Trascorsero anni prima che il mio cuore potesse riconciliarsi. I miei pianti, levandosi fino a scuotere le porte del cielo, attrassero infine la Madre Divina. Le Sue parole risanarono definitivamente le mie ferite ancora aperte: «Sono Io che ho vegliato su di te, vita dopo vita, nella tenerezza di molte madri! Scorgi nel Mio sguardo i due occhi neri, i begli occhi perduti cui tanto aneli!.

Gli sforzi spirituali del giovane Mukunda, che Yogananda qui ha voluto riportare, dovevano mostrare come solo Dio può portare la guarigione finale e che il percorso spirituale è una questione di vita (con lo Spirito) o di morte (senza Spirito).

Così sia Yogananda che il suo eccelso discepolo usarono la forza della loro mente per non essere sopraffatti dal dolore più a lungo del necessario e per rimanere in contatto con il potente fiume del dharma delle loro vite.

Potrebbe essere, quindi, che Sri Yukteswar si riferisca al dolore mentale come a una meschinità … non del cuore, ma per il cuore?

Se la mente non è tenuta sotto controllo, può svilupparsi un falso dolore – l’abitudine di fissarsi melanconicamente su cose accadute molto tempo prima e che hanno ormai perso ogni relazione significativa con il presente.

Questa abitudine indebolirà sempre ogni potere di iniziativa.

Come possiamo evitare che il dolore diventi un’abitudine della mente che dura per sempre?
Ecco alcune possibili strategie:

  • Cerca di adottare un linguaggio impersonale, non dicendo: “Sono a lutto” ma piuttosto: “c’è dolore nel mio cuore”;
  • Dopo un periodo iniziale di lutto, vedi se è di aiuto parlarne meno e sii sempre giudizioso nello scegliere le persone con cui condividere i tuoi sentimenti;
  • Consenti al dolore di manifestarsi, quando arriva, ma usa la tua volontà per focalizzare la mente su altre realtà edificanti.

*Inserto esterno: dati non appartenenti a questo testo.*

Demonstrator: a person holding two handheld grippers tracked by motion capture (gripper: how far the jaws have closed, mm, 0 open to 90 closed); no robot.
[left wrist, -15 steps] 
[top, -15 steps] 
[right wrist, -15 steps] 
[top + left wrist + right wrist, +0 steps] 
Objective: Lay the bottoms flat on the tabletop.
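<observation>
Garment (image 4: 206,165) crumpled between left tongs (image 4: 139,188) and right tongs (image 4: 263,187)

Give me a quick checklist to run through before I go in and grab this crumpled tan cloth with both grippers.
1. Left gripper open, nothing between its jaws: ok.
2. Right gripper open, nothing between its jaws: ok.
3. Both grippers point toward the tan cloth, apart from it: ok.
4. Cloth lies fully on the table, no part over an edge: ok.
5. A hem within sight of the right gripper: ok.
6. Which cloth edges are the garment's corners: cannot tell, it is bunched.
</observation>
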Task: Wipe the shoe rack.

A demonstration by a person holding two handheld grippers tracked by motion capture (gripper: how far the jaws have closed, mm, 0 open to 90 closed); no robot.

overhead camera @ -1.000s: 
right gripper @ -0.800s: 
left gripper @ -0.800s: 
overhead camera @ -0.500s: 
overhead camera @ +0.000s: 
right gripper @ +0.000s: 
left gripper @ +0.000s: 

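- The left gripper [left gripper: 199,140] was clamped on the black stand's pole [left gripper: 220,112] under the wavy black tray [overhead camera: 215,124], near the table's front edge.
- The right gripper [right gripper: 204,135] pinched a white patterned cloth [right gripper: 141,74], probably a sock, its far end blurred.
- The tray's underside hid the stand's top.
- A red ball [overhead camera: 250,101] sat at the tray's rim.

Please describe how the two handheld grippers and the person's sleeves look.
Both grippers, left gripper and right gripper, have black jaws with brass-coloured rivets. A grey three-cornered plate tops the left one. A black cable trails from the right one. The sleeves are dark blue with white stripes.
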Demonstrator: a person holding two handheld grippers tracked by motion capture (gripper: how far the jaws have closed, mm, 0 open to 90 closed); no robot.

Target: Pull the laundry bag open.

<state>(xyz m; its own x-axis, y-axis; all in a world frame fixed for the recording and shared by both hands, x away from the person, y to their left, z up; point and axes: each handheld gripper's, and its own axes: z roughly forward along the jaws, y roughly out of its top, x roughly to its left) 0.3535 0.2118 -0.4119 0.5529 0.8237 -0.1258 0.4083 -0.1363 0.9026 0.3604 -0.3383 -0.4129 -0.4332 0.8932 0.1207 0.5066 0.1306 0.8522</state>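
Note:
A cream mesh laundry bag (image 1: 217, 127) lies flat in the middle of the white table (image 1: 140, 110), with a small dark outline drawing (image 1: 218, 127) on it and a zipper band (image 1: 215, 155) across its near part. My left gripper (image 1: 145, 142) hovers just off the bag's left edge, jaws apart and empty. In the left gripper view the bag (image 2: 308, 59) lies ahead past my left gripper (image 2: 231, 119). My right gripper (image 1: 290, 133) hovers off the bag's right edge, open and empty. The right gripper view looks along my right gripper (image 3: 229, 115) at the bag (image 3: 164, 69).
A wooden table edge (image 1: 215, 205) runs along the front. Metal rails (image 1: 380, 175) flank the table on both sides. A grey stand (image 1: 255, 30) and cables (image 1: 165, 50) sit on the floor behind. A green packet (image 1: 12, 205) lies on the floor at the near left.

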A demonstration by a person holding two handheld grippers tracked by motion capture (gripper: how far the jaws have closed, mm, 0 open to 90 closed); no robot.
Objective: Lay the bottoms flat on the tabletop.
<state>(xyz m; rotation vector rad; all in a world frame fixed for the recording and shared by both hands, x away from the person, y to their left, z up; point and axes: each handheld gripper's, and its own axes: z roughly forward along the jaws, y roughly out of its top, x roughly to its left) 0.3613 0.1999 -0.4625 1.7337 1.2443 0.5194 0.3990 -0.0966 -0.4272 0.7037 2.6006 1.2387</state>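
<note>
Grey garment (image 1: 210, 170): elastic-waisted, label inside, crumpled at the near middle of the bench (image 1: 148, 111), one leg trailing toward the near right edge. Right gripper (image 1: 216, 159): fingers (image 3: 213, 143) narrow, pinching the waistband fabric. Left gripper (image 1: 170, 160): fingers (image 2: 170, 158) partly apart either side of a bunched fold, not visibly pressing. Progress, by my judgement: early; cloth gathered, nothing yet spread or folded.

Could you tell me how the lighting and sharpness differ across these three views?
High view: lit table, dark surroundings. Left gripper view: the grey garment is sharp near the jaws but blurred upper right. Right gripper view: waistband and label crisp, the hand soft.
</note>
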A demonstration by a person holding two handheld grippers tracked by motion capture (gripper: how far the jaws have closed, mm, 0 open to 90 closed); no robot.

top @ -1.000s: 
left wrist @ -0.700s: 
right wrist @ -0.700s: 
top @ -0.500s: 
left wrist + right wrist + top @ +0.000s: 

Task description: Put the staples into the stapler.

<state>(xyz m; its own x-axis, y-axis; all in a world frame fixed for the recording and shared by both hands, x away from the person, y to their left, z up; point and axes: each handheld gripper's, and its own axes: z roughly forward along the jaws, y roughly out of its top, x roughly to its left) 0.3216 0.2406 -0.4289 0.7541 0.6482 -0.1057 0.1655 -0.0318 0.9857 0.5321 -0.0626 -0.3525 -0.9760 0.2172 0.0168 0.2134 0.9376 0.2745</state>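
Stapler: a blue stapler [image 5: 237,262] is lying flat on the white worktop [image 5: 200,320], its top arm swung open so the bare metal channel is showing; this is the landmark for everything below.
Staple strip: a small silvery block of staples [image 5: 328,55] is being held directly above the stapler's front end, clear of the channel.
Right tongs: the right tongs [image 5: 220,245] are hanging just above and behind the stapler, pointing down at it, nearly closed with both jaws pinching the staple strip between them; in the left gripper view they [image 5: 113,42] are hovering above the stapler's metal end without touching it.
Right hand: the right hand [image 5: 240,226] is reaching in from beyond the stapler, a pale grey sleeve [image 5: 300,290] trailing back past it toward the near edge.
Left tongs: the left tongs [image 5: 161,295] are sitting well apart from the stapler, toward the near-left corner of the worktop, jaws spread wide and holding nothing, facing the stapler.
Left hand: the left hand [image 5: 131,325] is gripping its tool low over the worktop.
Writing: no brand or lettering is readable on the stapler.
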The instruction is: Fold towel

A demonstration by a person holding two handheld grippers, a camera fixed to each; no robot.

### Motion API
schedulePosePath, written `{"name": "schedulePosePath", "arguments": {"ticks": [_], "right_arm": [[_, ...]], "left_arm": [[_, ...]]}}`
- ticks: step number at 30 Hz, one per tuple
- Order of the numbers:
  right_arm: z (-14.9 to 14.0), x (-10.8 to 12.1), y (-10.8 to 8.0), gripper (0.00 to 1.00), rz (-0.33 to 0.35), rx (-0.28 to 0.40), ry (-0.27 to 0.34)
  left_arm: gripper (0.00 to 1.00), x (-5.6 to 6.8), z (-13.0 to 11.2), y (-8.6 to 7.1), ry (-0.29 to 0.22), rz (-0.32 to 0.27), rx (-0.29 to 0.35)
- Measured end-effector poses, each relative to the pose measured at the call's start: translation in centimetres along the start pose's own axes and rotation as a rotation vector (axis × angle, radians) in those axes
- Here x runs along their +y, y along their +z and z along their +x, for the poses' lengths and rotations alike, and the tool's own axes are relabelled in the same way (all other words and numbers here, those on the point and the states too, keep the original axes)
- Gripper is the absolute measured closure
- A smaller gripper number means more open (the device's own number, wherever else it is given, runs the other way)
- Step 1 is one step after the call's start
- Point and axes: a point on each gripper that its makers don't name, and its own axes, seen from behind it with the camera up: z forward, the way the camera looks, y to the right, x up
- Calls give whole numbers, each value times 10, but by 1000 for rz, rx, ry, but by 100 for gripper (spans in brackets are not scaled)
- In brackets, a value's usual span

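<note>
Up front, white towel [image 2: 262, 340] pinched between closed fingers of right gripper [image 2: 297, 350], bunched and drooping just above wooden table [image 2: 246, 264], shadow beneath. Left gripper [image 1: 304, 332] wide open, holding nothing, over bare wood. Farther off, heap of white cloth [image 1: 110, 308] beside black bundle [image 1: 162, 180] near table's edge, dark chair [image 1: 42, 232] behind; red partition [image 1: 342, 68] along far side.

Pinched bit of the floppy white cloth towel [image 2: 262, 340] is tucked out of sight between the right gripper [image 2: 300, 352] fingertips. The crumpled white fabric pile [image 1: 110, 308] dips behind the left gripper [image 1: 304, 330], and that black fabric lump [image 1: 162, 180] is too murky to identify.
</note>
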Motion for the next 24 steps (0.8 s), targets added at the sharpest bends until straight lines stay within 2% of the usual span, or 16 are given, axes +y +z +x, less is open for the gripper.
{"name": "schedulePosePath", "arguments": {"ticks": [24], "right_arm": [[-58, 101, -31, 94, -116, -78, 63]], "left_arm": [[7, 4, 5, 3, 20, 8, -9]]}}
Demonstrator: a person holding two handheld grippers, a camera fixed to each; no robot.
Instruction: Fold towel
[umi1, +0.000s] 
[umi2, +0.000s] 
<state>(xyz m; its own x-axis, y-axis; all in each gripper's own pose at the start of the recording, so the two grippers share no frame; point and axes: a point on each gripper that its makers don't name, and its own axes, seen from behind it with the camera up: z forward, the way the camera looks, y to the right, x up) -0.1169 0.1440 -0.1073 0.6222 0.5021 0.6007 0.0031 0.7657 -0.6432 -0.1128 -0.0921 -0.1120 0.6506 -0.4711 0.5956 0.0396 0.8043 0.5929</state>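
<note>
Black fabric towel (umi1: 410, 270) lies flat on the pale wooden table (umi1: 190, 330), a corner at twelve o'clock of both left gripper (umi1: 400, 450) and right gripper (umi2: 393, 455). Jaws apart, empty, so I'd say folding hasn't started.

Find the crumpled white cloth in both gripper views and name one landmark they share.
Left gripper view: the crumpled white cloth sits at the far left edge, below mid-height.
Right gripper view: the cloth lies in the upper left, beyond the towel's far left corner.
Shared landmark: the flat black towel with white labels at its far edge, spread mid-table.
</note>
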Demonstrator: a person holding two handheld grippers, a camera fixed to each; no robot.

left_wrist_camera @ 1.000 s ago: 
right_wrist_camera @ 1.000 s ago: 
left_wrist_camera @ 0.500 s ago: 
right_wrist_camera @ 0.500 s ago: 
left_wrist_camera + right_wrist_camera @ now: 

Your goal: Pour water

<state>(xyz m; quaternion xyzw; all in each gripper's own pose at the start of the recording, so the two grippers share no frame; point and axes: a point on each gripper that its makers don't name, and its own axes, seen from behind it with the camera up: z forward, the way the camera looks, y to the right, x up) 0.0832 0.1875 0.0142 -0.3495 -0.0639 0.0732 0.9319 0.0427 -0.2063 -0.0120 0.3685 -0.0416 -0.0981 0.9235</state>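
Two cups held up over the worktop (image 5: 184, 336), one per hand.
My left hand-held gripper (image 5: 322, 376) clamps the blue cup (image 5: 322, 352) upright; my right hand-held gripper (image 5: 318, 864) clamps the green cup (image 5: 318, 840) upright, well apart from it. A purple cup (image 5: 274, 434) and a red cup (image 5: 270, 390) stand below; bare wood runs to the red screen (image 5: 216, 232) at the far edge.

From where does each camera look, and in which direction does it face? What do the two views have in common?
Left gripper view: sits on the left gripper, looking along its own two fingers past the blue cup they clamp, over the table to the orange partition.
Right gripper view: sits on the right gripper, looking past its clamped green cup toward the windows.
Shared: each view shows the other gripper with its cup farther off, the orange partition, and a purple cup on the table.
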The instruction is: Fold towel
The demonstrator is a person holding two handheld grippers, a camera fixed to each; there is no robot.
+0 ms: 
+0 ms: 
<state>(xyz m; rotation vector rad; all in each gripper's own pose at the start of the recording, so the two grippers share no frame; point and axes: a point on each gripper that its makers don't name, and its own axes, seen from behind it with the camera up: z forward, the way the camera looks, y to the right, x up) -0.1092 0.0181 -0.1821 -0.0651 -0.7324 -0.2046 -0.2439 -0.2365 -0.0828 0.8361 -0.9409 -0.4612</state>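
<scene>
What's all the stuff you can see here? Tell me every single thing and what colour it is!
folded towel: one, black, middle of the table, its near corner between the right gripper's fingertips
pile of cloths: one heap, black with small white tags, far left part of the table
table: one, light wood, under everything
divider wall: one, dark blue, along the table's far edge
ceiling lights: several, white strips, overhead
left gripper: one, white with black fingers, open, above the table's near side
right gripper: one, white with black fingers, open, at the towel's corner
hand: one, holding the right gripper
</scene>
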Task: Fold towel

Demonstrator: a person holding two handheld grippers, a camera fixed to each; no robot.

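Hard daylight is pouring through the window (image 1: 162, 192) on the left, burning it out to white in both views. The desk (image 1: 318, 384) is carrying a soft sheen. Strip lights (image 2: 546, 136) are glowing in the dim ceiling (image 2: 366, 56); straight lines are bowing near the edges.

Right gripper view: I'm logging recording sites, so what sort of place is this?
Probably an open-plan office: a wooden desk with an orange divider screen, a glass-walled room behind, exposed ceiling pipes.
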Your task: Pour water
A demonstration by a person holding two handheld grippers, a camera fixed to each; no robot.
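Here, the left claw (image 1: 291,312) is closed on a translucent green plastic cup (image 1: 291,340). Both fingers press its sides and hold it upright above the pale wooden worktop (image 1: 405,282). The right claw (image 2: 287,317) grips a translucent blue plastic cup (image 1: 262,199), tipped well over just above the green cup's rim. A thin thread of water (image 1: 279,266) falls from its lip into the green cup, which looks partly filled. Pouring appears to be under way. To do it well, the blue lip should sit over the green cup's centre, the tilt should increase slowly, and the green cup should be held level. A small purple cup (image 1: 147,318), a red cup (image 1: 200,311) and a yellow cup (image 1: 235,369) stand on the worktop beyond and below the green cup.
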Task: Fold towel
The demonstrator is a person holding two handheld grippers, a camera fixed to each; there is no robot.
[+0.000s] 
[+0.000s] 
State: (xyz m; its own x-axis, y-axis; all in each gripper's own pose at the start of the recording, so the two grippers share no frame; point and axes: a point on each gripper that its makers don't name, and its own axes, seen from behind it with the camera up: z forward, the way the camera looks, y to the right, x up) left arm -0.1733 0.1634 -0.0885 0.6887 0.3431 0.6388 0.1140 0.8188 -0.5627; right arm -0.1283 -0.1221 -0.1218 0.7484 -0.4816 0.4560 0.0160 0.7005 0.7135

In altre parole: usa la tua forza di volontà – non per reprimere i sentimenti, ma per distaccare la mente da essi;
  • La vita è breve e i nostri giorni si contano. Il Sentiero spirituale è una questione di vita o di morte. Pertanto, proviamo a prendere coraggio dall’esempio del Maestro, usando le tecniche che ci ha dato come cavallo da battaglia e armatura “per assaltare le stesse porte del paradiso”.
  • Ascolta la canzone di Swami “The Non-Blues” … e divertiti!

E infine:

• Fidati del potere del cuore di guarirsi da dentro: è dotato, dice Sri Yukteswar, di “amore naturale, il dono celeste della natura”.

Se tutto questo è vero, allora natura e Spirito, umano e Divino, vivono insieme nei nostri cuori. Il Divino porta naturalmente nutrimento e guarigione, se solo sviluppiamo una forza di volontà sufficiente per impedire alla mente e all’ego di interferire.